Exercise objective.
Every line with the word "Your" in it should be extracted from the data that follows.

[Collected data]
▼

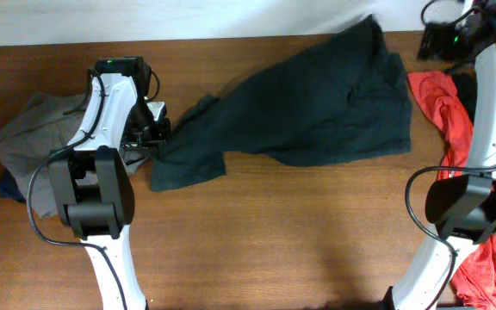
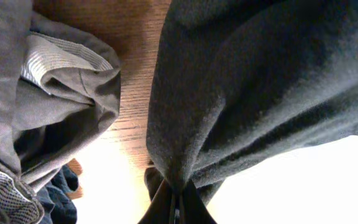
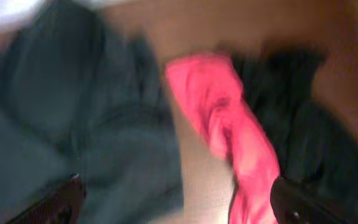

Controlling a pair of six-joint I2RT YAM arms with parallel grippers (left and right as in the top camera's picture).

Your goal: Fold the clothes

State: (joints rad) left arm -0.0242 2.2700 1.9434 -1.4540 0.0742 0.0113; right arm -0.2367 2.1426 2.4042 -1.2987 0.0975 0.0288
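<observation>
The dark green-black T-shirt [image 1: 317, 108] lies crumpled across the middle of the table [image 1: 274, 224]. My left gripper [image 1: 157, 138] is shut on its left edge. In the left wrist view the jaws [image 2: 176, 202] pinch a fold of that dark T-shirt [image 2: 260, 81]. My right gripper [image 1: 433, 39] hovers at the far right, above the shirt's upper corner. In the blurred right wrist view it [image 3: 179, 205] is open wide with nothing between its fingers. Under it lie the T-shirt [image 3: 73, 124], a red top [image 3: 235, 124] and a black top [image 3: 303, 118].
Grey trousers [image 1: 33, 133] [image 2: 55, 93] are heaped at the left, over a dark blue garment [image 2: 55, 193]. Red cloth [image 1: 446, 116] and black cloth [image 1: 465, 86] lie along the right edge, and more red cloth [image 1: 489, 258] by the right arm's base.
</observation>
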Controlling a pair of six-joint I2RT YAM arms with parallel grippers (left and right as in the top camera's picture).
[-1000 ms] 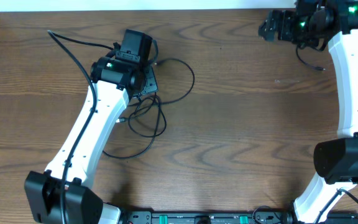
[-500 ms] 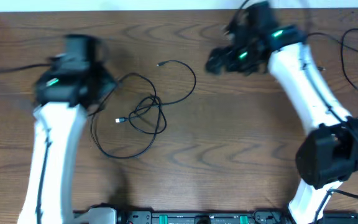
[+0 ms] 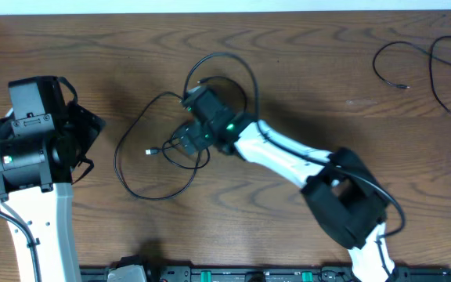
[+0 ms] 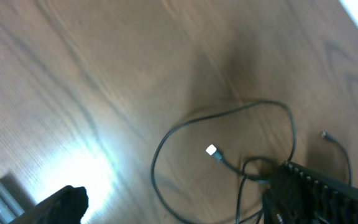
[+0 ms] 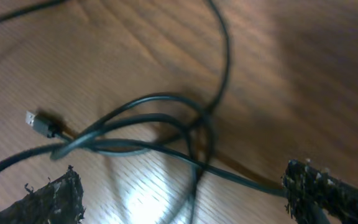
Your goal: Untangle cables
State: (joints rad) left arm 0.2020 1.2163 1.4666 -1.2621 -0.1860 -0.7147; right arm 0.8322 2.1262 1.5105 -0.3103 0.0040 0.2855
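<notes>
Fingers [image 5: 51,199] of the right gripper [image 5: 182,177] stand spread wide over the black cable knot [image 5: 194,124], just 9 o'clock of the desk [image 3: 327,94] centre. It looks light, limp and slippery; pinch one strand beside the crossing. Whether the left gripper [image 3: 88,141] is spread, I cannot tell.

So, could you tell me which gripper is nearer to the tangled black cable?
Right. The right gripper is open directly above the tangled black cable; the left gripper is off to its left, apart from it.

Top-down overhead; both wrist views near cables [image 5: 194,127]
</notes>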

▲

Task answer.
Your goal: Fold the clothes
Your goal: Untangle cables

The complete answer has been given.